車間距離の適切な測り方 たかが2秒、されど2秒 〜車間距離から車間時間へ〜
前を走るクルマと自分が運転するクルマとの距離は、万が一の追突事故を避けるためにも、適切に確保が必要。そのために推奨されているのが「2秒ルール」です。教習で聞いたという人も多い……はず。みなさん、覚えていますか?
みなさん、車間距離をどのように、どれくらい取って運転していますか? 本誌の読者アンケートにおいて、約6割が目測、つまり「カン」で測っているという結果でした。目測などの感覚では正確な距離を図ることはできません。そもそも、適切な車間距離とはどれくらいなのでしょうか?
警視庁HPに交通心理学会の実験結果が掲載されています。走りやすいと感じる車間距離は時速50kmで25m、時速60kmで28m、時速80kmで43m、これを時間に換算すると、速度によらず、走りやすい間隔は1.8秒となります。また、車間時間が2秒未満で起きた事故は死亡事故を含む重大事故が多いことから、車間距離は2秒が適切だとされています。
そこで活用したいのが2秒ルールです。目標物(照明や電柱、標識など)を決め、前のクルマがそれを通過してから2秒数え、自分のクルマが目標物を通過した時間が2秒後であれば、適切な車間距離である、というもの。ポイントはゆっくり01(ゼロイチ)、02(ゼロニ)と数えること。「ゼロ」を付けないと早すぎるのでご注意を。
あいまいな目測から、車間時間(秒数)による車間距離の確保を習慣づけてみてください。
「一般道で、前車との車間距離をどのような方法で確保していますか?」という質問に対して、目測のみという回答は59.9%、さらに車体の一部(ボンネットなど)を使っての目測17.5%を加えれば、約77.4%が、曖昧な目測によって車間を判断している結果に。
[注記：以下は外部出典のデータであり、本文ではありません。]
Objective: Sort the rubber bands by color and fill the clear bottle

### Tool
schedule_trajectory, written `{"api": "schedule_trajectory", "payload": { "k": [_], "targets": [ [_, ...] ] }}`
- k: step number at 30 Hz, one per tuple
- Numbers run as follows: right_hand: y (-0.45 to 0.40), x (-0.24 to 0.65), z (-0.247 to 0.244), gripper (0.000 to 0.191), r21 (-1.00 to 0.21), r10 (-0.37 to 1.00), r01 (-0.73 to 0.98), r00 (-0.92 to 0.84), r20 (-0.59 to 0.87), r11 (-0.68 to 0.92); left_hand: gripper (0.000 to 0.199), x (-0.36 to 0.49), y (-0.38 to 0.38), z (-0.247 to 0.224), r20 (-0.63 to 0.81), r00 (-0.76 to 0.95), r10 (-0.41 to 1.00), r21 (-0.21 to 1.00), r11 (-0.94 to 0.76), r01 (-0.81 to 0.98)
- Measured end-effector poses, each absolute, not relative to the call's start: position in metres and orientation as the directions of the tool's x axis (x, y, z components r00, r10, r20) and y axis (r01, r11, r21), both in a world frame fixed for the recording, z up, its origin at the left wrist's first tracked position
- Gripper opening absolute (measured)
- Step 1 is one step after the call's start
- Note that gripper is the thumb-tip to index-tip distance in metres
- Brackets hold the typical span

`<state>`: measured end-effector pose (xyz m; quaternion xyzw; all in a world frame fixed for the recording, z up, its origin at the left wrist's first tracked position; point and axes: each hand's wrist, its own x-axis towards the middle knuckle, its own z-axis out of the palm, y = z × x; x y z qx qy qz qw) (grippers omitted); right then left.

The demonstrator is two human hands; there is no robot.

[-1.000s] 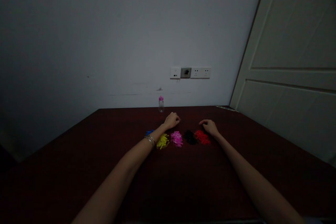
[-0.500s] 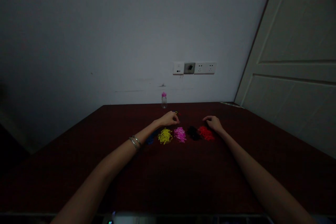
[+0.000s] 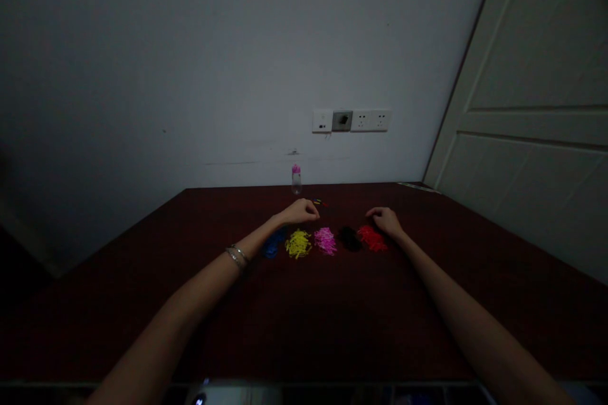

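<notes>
My left hand (image 3: pixel 303 210) is above the table behind the yellow pile (image 3: pixel 298 245) and the pink pile (image 3: pixel 325 241). Its thumb and fingers curl together, and anything between the fingertips is too small to make out. My right hand (image 3: pixel 386 220) rests just behind the red pile (image 3: pixel 372 238), fingers loosely stretched to the left, holding nothing that I can see. A black pile (image 3: pixel 350 238) lies between the pink and red ones. Partly under my left wrist is a blue pile (image 3: pixel 273 244). All the piles look like small thin strips or bands.
A clear bottle with a pink top (image 3: pixel 296 180) stands near the wall. Small coloured pieces (image 3: pixel 320 202) lie in front of it. Wall sockets (image 3: pixel 370 120) are above the dark red table (image 3: pixel 304 310). A white door (image 3: pixel 532 133) stands at the right.
My left hand has shifted slightly left, so more of the blue pile and the small coloured pieces show. My right hand stays in place.
</notes>
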<state>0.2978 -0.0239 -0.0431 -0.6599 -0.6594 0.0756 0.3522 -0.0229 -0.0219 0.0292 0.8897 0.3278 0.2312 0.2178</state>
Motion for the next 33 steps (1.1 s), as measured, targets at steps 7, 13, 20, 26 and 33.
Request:
{"api": "schedule_trajectory", "payload": {
  "k": [7,13,20,26,33],
  "targets": [
    [-0.022,0.299,-0.044,0.036,-0.568,0.933,0.817,0.118,0.339,0.102,0.033,-0.097,0.023,0.0,0.413,0.104,0.905,0.719,-0.394,0.572],
    [-0.023,0.298,-0.044,0.035,-0.58,0.919,0.802,0.11,0.378,0.143,0.033,-0.135,0.039,-0.023,0.35,-0.138,0.926,0.869,-0.266,0.417],
    [-0.019,0.299,-0.041,0.031,-0.602,0.89,0.777,0.128,0.437,0.183,0.037,-0.141,0.038,-0.025,0.339,-0.191,0.921,0.903,-0.262,0.341],
    [-0.007,0.278,-0.028,0.026,-0.603,0.832,0.738,0.104,0.545,0.303,0.038,-0.139,0.032,-0.024,0.341,-0.184,0.922,0.899,-0.262,0.352],
    [0.017,0.227,-0.014,0.022,-0.554,0.852,0.742,-0.045,0.522,0.378,0.038,-0.136,0.025,-0.02,0.333,-0.199,0.922,0.883,-0.231,0.409]
  ]
}}
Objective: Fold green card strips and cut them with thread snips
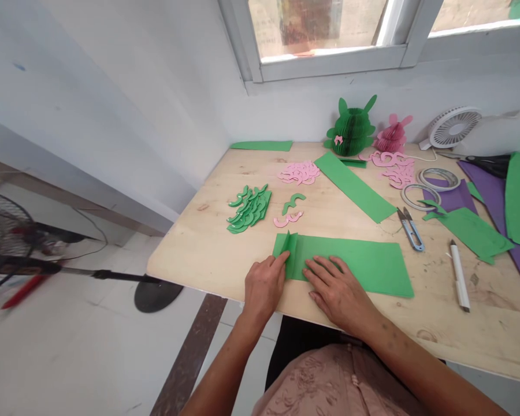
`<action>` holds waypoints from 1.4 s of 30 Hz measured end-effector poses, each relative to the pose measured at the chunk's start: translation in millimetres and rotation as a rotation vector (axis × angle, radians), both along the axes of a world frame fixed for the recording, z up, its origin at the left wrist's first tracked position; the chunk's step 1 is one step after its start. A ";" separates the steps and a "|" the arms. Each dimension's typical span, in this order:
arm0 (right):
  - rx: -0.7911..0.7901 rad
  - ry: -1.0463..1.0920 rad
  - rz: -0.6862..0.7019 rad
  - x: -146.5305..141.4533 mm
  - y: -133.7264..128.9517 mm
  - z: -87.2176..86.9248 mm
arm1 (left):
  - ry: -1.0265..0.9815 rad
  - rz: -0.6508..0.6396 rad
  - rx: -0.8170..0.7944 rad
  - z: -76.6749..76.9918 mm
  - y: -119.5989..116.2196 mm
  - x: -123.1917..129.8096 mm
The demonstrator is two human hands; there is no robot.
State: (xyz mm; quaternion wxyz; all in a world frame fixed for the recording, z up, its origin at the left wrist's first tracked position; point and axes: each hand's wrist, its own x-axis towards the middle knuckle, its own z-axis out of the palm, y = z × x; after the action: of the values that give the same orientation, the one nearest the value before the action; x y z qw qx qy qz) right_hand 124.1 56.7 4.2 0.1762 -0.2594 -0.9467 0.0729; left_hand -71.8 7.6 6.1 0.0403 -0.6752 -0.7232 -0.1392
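A long green paper strip (372,263) lies near the table's front edge, its left end creased into a raised fold. My left hand (264,283) is closed on that fold, thumb and fingers pinching the paper. My right hand (335,286) rests on the strip just right of the crease, fingers spread and holding nothing. Beyond the hands lie a wavy pink paper cutout (288,219) and a wavy green paper cutout (292,203). A pile of green scalloped cutouts (248,211) sits to the left of these.
Another green strip (355,186) lies behind. Blue thread snips (411,231), a white pen (460,277), tape rolls (421,196) and purple paper (494,202) are on the right. A green honeycomb paper figure (353,130), a pink one (391,137) and a small fan (455,128) stand along the wall.
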 end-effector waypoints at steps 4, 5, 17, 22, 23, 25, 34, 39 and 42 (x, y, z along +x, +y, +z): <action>0.009 -0.009 0.002 0.1 0.2 0.5 | 0.048 -0.006 -0.021 3.0 0.8 1.2; 0.011 -0.010 0.000 0.1 0.4 0.6 | 0.060 -0.009 -0.024 3.7 0.9 1.4; -0.003 -0.017 0.004 -0.3 0.2 1.9 | 0.039 -0.099 0.008 4.6 2.4 -0.2; -0.003 -0.016 0.010 -0.4 0.7 2.7 | 0.010 -0.099 0.008 2.7 4.9 2.5; -0.002 -0.019 0.010 -0.4 0.7 3.2 | 0.006 -0.098 0.007 2.8 5.4 3.2; 0.003 -0.029 0.016 -0.4 0.8 4.6 | 0.000 -0.096 0.005 3.4 6.3 4.3; 0.016 -0.069 0.029 -0.7 1.5 6.7 | -0.001 -0.103 -0.024 4.1 6.6 3.1; 0.018 -0.086 0.026 -0.8 1.0 7.2 | -0.006 -0.111 -0.011 3.0 6.2 1.5; 0.023 -0.099 0.026 -0.8 1.1 8.8 | -0.001 -0.116 -0.010 2.4 6.2 1.1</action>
State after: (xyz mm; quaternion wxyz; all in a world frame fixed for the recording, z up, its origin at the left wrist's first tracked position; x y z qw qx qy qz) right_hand 123.3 57.8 13.1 0.1310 -0.2485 -0.9583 0.0514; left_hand -70.7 13.8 8.5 0.0283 -0.7160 -0.6837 -0.1383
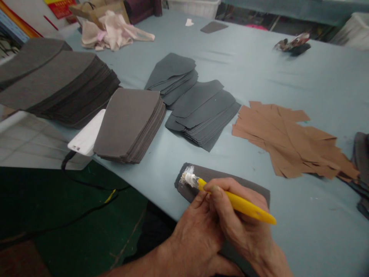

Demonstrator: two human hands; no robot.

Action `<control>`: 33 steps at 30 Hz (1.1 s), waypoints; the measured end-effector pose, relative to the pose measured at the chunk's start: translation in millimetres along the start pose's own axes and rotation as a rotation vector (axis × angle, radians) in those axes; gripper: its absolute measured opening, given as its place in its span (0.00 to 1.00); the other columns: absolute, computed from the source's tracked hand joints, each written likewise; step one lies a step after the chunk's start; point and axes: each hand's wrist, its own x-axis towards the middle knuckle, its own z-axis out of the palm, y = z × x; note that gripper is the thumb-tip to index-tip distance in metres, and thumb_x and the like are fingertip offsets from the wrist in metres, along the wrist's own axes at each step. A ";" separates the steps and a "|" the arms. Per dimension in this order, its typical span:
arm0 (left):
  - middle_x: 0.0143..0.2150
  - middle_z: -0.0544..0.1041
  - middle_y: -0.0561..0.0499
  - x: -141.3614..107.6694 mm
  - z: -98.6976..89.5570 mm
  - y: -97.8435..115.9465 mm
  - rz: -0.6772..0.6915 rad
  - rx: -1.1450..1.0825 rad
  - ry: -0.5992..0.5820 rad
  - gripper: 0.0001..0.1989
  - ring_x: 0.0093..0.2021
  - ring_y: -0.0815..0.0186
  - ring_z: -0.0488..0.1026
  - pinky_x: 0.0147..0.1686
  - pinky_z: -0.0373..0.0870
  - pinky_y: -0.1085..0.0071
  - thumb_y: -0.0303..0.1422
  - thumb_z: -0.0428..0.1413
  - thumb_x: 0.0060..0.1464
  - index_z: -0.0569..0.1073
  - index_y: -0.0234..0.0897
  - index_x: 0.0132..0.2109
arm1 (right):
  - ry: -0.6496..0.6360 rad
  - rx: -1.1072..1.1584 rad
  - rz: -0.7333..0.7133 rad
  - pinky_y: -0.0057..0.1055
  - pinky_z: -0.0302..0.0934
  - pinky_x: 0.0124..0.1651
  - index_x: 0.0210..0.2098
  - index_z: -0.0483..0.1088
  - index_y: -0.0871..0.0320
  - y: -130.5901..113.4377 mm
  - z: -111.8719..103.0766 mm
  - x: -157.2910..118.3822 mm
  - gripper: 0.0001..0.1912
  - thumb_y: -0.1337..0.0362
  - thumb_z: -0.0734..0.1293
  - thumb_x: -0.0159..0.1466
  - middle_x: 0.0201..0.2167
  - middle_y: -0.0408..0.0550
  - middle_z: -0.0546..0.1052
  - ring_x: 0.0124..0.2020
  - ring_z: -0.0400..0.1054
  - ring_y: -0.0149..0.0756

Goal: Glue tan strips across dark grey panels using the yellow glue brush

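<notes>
On the blue-grey worktop (291, 80), stacks of charcoal sheet pieces (129, 123) lie at 11 o'clock and loose tan pieces (276, 142) at 2 o'clock. White paste (188, 177) covers only one end of a dark piece (186, 194) at 12 o'clock. The right hand's fingers (221, 188) grip a yellow-handled brush (239, 204) there; the left hand's fingers (198, 206) curl beside it, their hold unclear.

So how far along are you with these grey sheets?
Partway, at a guess. Perhaps done: the fanned grey pieces and tan pieces spread on the table. In hand: the right hand holds a yellow-handled brush loaded with white paste against a grey sheet, the left hand beside it. Left: the squared grey stacks look untouched.
</notes>
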 end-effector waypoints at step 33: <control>0.77 0.61 0.40 5.3 -8.9 0.0 -0.002 0.001 -0.003 0.55 0.79 0.51 0.52 0.78 0.45 0.56 0.63 0.57 0.60 0.46 0.33 0.79 | 0.190 0.192 0.457 0.24 0.65 0.24 0.31 0.75 0.56 5.8 7.7 -5.7 0.21 0.48 0.67 0.72 0.18 0.40 0.71 0.19 0.67 0.29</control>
一方、2秒ルールを活用している人はわずか7.6%でした。目測は個人差もあり、適切な車間距離を確認できません。自分が思っている以上に前車に近づいてしまっている可能性があります。
車間時間は2秒以上を目安に
●車間時間と走行速度の組み合わせ表
時間 / 速度 | 40km/h | 50km/h | 60km/h | 70km/h | 80km/h | 90km/h | 100km/h |
---|---|---|---|---|---|---|---|
1.8秒 | 20.0m | 25.0m | 30.0m | 35.0m | 40.0m | 45.0m | 50.0m |
2秒 | 22.2m | 27.8m | 33.3m | 38.9m | 44.4m | 50.0m | 55.6m |
3秒 | 33.3m | 41.7m | 50.0m | 58.3m | 66.7m | 75.0m | 83.3m |
4秒 | 44.4m | 55.6m | 66.7m | 77.8m | 88.9m | 100.0m | 111.1m |
表にあるとおり、40km/hで車間時間2秒の車間距離は22.2mとなります。一方、停止距離は40km/hで22mとされています(もちろん高速になるほど長くなります)。
これを踏まえて、適切な車間時間の目安として一般道路では2秒以上、高速道路では3秒以上が推奨されています。
では、実際に車間時間2秒/3秒での車間距離がどのくらいなのか?
ドライバー視点/俯瞰それぞれで見ると、下記のような状態になります。
あなたの車間距離、充分確保できていますか?
60km/hで約33m、クルマ約7台分
2秒ルールを適用すると、一般道の法定速度である60km/hの場合、約33mとなり、普通自動車で換算すると約7台分のスペースが必要になります。写真は運転者視点で見た前走車と、同じ状況を俯瞰で見たようすです。あなたの感覚は適切だったでしょうか?
高速道路では3秒ルール
2秒ルールは一般道に推奨されるもので、速度が上がる高速道路では、より安全を確保するために3秒の車間時間を空けることをおすすめします。3秒ルールの場合、100km/hの車間距離は83.3mとなります。前走車がこれより近く(大きく)見えたら、車間が狭まっていると言えるので3秒ルールで確認しましょう。
一般道路では2秒以上。高速道路では3秒以上の車間時間を取るのが、適性な車間距離の目安となりますが、路面状況や、体調の変化に合わせ、車間時間をプラスすることで、より安全な車間時間につなげてください。